Em sua escrita, Candau ainda se detém a falar sobre o conceito de identidade e memória coletiva. Ao refletir sobre como construir uma identidade coletiva, o filósofo sugere que o termo seja “usado em um sentido menos restrito, próximo ao de semelhança”, como um uso “metafórico representativo” (2016, p. 25). Em meu estudo, a noção de coletividade, tanto em relação à memória quanto em relação a identidade, é importante para que se pense acerca do ser e compreender-se mulher. Nessa investigação, ao delimitar um público feminino, considerei questões identitárias que refletem memórias comuns compartilhadas por um grupo específico.

Nesse contexto, Candau (2016) escreve que é difícil que se pense em um grupo como um todo, aproximando-se do pensamento de autoras feministas interseccionais, como Ribeiro (2017) e Davis (2017), citadas anteriormente. Ou seja, mesmo havendo um recorte de gênero, por exemplo, é preciso que se evite a universalização da categoria mulher. Assim, em sua escrita, o autor sugere que é importante que os estudos se deem por meio de recortes compreendendo tanto a proto quanto a metamemória, como é o caso das teses situacionais (CANDAU, 2016, p. 27). Esse modo de trabalho evidencia as sutilezas na construção das identidades e sustenta a ideia de que elas

não se constroem a partir de um conjunto estável e objetivamente definível de ‘traços culturais’ – vinculações primordiais – mas são produzidas e se modificam no quadro das relações, reações e interações sociossituacionas – situações, contexto, circustâncias – de onde emergem os sentimentos de pertencimento, de “visões de

mundi identitárias e ou étnicas” (CANDAU, 2016, p. 27).

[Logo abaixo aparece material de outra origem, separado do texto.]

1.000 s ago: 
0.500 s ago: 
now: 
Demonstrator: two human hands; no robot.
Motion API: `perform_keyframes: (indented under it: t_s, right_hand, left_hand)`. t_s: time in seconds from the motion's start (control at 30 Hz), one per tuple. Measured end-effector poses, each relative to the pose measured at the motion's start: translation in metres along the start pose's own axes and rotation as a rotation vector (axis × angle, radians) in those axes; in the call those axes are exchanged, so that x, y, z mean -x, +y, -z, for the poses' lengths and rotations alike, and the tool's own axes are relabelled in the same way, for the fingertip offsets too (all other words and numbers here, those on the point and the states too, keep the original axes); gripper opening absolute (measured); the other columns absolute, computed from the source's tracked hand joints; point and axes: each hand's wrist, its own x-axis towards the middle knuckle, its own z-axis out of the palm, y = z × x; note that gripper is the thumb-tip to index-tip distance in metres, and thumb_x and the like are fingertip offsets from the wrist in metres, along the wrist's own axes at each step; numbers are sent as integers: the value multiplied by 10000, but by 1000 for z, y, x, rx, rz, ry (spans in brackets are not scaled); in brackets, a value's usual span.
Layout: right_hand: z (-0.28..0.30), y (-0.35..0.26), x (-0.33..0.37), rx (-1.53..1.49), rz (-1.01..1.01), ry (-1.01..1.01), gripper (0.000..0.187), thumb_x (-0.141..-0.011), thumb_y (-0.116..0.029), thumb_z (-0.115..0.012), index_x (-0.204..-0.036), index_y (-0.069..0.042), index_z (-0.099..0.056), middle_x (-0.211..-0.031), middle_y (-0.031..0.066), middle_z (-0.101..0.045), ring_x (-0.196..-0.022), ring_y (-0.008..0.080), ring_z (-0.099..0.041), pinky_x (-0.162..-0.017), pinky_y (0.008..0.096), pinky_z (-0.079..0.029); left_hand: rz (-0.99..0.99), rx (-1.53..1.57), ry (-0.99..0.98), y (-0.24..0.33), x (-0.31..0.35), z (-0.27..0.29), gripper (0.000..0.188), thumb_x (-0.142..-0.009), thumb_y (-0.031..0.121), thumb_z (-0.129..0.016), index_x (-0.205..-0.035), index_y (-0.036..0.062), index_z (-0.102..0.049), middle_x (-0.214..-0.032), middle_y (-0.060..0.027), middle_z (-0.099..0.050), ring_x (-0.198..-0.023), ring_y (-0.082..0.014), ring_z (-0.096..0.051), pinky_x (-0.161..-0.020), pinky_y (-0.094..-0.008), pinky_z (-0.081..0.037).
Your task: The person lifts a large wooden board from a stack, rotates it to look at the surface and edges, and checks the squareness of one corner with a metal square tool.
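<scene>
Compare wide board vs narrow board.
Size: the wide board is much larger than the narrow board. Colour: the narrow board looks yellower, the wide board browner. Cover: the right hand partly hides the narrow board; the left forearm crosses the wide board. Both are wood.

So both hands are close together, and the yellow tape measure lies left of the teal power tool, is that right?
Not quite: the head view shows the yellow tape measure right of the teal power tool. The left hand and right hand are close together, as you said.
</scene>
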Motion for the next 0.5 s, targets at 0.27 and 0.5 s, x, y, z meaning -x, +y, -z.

Nesse contexto, relembro o valor da experiência a partir das memórias compartilhadas por essas mulheres abordando a identidade de um grupo a partir de relatos individuais. Ao refletir sobre a pesquisa de campo, é interessante pensar que “a transmissão está (...) no centro de qualquer abordagem antropológica da memória. Sem ela, a que poderia então servir a memória?” (LOUIS-JEAN apud CANDAU, 2016, p. 38). Apesar do método autoetnográfico carregar questões antropológicas, enfatizo, mais uma vez, que meus objetivos com essa pesquisa foram artísticos. Nesse contexto, é importante também pensar em como eu me relacionei com essas narrativas. Não tive o propósito de criar um distanciamento delas, por exemplo. Pelo contrário, relacionei-me com essas falas a partir de minhas vivências, minhas memórias. Em alguns momentos, nossas histórias de vida se misturaram, e, em vários deles, minha visão, muitas vezes reconhecidamente limitada, sobre determinados assuntos foi afetada e transformada. Sinto que isso me toca, sobretudo, por eu ser mulher, reforçando essa questão identitária. Quando fiz a escolha de buscar a criação de um trabalho mais plural, foi justamente para que mais mulheres conseguissem encontrar pontos de identificação com as Performances. Meu desejo foi e continua sendo de que minhas criações artísticas colaborem para que elas possam olhar para si mesmas ao também reconhecerem-se nessas histórias, abraçando e transbordando suas memórias. Enfim, espero que elas sintam ao menos um pouco do que eu senti ao longo desse intenso processo artístico vivido, que transborda na escrita do próximo capítulo.